* What the exercise asks *
Write the listing below out again word for word, without a single picture.

- - -

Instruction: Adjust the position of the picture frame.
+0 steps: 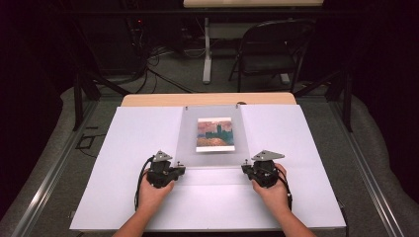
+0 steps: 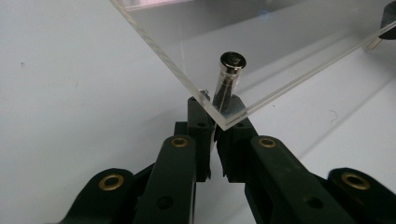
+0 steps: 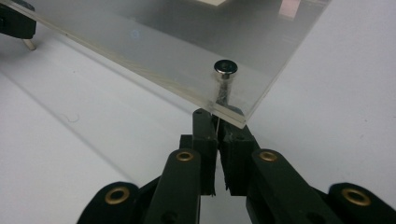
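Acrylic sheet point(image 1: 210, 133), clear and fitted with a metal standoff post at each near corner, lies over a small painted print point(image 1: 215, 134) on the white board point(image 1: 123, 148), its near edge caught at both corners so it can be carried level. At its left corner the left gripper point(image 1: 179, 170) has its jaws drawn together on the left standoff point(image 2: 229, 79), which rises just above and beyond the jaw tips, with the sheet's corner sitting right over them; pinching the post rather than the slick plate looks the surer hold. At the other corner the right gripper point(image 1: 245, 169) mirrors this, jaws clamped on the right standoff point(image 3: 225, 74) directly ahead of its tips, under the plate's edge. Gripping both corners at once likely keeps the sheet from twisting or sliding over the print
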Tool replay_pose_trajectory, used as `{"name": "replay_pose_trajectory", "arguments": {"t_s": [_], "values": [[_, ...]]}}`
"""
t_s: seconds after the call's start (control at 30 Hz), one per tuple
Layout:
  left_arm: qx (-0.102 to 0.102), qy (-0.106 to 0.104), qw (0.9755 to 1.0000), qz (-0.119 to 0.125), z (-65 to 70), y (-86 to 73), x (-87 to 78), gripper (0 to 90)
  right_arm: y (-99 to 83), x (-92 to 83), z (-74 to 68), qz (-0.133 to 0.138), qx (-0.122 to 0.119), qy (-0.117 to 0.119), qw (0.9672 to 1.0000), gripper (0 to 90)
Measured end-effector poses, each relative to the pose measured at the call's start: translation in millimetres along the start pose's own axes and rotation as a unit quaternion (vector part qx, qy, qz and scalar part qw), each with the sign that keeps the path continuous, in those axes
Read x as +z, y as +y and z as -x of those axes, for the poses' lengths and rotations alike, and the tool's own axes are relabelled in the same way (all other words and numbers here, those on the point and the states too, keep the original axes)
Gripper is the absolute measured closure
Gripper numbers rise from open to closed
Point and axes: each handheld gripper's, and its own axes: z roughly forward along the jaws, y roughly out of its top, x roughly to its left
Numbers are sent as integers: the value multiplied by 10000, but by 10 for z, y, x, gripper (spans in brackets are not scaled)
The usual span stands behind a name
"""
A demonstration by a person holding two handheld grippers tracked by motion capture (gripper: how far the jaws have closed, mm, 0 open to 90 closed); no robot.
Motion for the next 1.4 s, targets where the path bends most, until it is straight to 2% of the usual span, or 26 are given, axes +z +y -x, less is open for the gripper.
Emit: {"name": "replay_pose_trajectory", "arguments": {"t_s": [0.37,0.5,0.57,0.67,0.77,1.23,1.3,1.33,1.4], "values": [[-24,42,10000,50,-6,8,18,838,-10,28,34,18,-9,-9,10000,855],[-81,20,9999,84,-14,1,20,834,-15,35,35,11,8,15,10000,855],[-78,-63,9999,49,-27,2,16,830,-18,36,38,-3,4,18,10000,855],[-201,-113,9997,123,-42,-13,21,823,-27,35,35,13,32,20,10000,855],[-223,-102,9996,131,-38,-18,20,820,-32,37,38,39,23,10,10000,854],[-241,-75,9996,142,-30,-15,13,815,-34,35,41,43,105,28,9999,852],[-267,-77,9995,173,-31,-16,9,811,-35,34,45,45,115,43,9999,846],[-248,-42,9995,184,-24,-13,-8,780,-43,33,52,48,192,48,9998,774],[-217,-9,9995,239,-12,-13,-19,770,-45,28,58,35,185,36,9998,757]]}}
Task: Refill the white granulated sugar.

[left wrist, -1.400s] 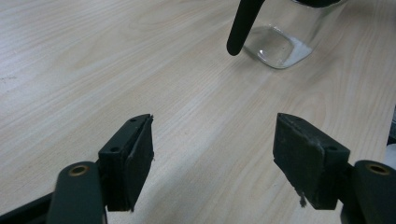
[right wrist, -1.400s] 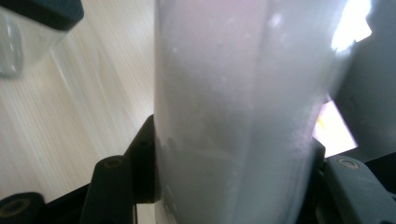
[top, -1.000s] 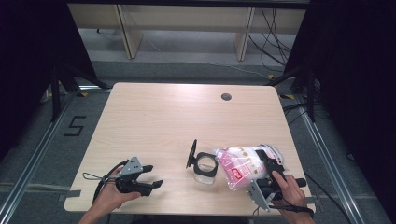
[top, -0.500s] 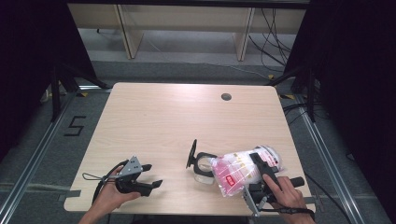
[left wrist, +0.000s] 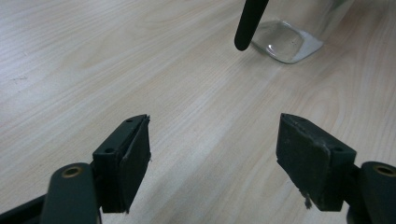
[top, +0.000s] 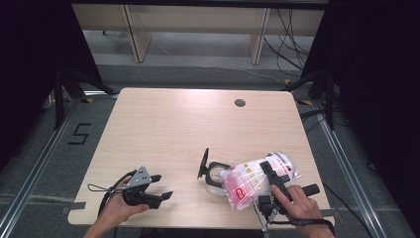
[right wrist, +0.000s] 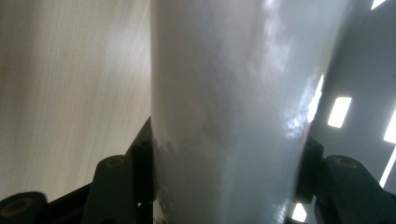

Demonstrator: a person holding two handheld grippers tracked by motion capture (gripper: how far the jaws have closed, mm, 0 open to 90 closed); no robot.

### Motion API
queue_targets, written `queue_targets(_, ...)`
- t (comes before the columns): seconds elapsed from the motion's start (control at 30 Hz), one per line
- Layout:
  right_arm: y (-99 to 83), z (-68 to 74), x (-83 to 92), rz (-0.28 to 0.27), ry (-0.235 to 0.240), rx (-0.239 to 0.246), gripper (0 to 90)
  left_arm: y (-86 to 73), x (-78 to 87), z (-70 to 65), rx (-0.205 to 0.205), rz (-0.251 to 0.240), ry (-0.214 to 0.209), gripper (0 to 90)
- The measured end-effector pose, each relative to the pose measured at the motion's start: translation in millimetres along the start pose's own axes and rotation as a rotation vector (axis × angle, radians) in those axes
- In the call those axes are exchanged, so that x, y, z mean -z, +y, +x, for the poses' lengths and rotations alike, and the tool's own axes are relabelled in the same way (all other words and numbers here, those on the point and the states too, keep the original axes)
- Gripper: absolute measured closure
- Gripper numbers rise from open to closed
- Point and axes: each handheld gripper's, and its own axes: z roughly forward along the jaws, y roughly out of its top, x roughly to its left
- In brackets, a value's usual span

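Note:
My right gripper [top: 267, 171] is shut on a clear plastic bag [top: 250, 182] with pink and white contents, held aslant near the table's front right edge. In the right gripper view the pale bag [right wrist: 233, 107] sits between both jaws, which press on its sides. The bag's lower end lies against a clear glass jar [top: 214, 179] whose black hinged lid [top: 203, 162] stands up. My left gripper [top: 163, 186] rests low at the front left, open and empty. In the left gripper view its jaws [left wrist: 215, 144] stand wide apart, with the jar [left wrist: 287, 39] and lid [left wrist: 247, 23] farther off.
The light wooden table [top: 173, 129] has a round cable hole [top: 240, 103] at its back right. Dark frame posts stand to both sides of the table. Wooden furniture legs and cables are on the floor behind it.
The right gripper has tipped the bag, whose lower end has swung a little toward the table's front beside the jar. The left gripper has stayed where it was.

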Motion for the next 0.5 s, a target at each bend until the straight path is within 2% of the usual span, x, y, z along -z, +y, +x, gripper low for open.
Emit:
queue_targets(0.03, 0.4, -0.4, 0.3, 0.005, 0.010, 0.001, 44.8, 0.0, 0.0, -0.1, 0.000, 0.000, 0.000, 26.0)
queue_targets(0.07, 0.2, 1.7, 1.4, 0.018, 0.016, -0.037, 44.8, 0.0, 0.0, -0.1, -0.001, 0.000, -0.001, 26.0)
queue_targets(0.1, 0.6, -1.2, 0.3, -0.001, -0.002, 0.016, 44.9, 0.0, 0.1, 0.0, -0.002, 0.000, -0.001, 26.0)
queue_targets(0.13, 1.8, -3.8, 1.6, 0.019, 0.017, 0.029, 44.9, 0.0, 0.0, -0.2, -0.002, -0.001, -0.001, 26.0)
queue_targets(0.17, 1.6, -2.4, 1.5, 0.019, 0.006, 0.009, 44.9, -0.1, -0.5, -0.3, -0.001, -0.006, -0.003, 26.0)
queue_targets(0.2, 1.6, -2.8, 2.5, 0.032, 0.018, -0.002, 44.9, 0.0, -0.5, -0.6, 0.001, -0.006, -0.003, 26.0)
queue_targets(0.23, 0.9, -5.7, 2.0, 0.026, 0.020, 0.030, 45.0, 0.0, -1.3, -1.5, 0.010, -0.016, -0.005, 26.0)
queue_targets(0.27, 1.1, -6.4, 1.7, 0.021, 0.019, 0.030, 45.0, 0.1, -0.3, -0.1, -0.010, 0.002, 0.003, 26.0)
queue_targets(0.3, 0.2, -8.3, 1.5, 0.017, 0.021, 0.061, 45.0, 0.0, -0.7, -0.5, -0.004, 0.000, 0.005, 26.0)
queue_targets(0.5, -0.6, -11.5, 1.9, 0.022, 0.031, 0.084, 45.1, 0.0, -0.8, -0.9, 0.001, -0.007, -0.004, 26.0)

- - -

* Exercise solution *
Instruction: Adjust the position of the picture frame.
+0 steps: 
+0 steps: 
+0 steps: 
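Acrylic sheet point(image 1: 210, 133), clear and fitted with a metal standoff post at each near corner, lies over a small painted print point(image 1: 215, 134) on the white board point(image 1: 123, 148), its near edge caught at both corners so it can be carried level. At its left corner the left gripper point(image 1: 179, 170) has its jaws drawn together on the left standoff point(image 2: 229, 79), which rises just above and beyond the jaw tips, with the sheet's corner sitting right over them; pinching the post rather than the slick plate looks the surer hold. At the other corner the right gripper point(image 1: 245, 169) mirrors this, jaws clamped on the right standoff point(image 3: 225, 74) directly ahead of its tips, under the plate's edge. Gripping both corners at once likely keeps the sheet from twisting or sliding over the print
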Tool replay_pose_trajectory, used as `{"name": "replay_pose_trajectory", "arguments": {"t_s": [_], "values": [[_, ...]]}}`
"""
t_s: seconds after the call's start (control at 30 Hz), one per tuple
Layout:
  left_arm: qx (-0.102 to 0.102), qy (-0.106 to 0.104), qw (0.9755 to 1.0000), qz (-0.119 to 0.125), z (-65 to 70), y (-86 to 73), x (-87 to 78), gripper (0 to 90)
  right_arm: y (-99 to 83), x (-92 to 83), z (-74 to 68), qz (-0.133 to 0.138), qx (-0.122 to 0.119), qy (-0.117 to 0.119), qw (0.9672 to 1.0000), gripper (0 to 90)
Measured end-effector poses, each relative to the pose measured at the call's start: translation in millimetres along the start pose's own axes and rotation as a unit quaternion (vector part qx, qy, qz and scalar part qw), each with the sign that keeps the path continuous, in those axes
Read x as +z, y as +y and z as -x of those axes, for the poses' lengths and rotations alike, and the tool's own axes are relabelled in the same way (all other words and numbers here, those on the point and the states too, keep the original axes)
Gripper is the absolute measured closure
Gripper numbers rise from open to closed
Point and axes: each handheld gripper's, and its own axes: z roughly forward along the jaws, y roughly out of its top, x roughly to its left
Numbers are sent as integers: the value multiplied by 10000, but by 10 for z, y, x, gripper (spans in brackets are not scaled)
The usual span stands behind a name
"""
A demonstration by a person holding two handheld grippers tracked by motion capture (gripper: how far the jaws have closed, mm, 0 open to 90 closed); no robot.
Motion for the next 1.4 s, targets where the path bends most, until it is straight to 2% of the usual span, or 26 are given, axes +z +y -x, less is open for the gripper.
Emit: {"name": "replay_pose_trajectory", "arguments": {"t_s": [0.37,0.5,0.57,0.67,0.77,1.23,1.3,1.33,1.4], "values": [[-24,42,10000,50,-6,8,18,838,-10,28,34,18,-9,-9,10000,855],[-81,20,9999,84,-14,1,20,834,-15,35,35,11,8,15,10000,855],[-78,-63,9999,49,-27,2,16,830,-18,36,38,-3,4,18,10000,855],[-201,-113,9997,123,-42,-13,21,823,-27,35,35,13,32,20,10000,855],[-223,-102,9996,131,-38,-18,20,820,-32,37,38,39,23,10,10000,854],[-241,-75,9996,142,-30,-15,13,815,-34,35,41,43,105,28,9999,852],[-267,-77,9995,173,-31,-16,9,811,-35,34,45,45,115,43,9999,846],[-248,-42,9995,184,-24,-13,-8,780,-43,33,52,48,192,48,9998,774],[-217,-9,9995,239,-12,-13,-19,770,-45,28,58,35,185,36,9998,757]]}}
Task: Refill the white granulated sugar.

[left wrist, -1.400s] 
[right wrist, -1.400s] 
[top, -1.000s] 
[top, -0.500s] 
[left wrist, +0.000s] 
[top, +0.000s] 
[right wrist, +0.000s] 

Demonstrator: a person holding two handheld grippers tracked by motion capture (gripper: how far the jaws have closed, mm, 0 open to 90 closed); no robot.

### Motion API
queue_targets, written `queue_targets(_, ...)`
- t (comes before the columns): seconds elapsed from the motion's start (control at 30 Hz), one per line
- Layout:
  right_arm: y (-99 to 83), z (-68 to 74), x (-83 to 92), rz (-0.28 to 0.27), ry (-0.235 to 0.240), rx (-0.239 to 0.246), gripper (0 to 90)
  left_arm: y (-86 to 73), x (-78 to 87), z (-70 to 65), rx (-0.205 to 0.205), rz (-0.251 to 0.240), ry (-0.214 to 0.209), gripper (0 to 90)
- The measured end-effector pose, each relative to the pose measured at the motion's start: translation in millimetres along the start pose's own axes and rotation as a rotation vector (axis × angle, radians) in those axes
- In the call those axes are exchanged, so that x, y, z mean -z, +y, +x, for the poses' lengths and rotations alike, and the tool's own axes are relabelled in the same way (all other words and numbers here, those on the point and the states too, keep the original axes)
- Gripper: absolute measured closure
- Gripper numbers rise from open to closed
- Point and axes: each handheld gripper's, and its own axes: z roughly forward along the jaws, y roughly out of its top, x roughly to its left
- In brackets, a value's usual span

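Note:
My right gripper [top: 267, 171] is shut on a clear plastic bag [top: 250, 182] with pink and white contents, held aslant near the table's front right edge. In the right gripper view the pale bag [right wrist: 233, 107] sits between both jaws, which press on its sides. The bag's lower end lies against a clear glass jar [top: 214, 179] whose black hinged lid [top: 203, 162] stands up. My left gripper [top: 163, 186] rests low at the front left, open and empty. In the left gripper view its jaws [left wrist: 215, 144] stand wide apart, with the jar [left wrist: 287, 39] and lid [left wrist: 247, 23] farther off.
The light wooden table [top: 173, 129] has a round cable hole [top: 240, 103] at its back right. Dark frame posts stand to both sides of the table. Wooden furniture legs and cables are on the floor behind it.
The right gripper has tipped the bag, whose lower end has swung a little toward the table's front beside the jar. The left gripper has stayed where it was.
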
Motion for the next 0.5 s, a target at each bend until the straight path is within 2% of the usual span, x, y, z along -z, +y, +x, gripper low for open.
Emit:
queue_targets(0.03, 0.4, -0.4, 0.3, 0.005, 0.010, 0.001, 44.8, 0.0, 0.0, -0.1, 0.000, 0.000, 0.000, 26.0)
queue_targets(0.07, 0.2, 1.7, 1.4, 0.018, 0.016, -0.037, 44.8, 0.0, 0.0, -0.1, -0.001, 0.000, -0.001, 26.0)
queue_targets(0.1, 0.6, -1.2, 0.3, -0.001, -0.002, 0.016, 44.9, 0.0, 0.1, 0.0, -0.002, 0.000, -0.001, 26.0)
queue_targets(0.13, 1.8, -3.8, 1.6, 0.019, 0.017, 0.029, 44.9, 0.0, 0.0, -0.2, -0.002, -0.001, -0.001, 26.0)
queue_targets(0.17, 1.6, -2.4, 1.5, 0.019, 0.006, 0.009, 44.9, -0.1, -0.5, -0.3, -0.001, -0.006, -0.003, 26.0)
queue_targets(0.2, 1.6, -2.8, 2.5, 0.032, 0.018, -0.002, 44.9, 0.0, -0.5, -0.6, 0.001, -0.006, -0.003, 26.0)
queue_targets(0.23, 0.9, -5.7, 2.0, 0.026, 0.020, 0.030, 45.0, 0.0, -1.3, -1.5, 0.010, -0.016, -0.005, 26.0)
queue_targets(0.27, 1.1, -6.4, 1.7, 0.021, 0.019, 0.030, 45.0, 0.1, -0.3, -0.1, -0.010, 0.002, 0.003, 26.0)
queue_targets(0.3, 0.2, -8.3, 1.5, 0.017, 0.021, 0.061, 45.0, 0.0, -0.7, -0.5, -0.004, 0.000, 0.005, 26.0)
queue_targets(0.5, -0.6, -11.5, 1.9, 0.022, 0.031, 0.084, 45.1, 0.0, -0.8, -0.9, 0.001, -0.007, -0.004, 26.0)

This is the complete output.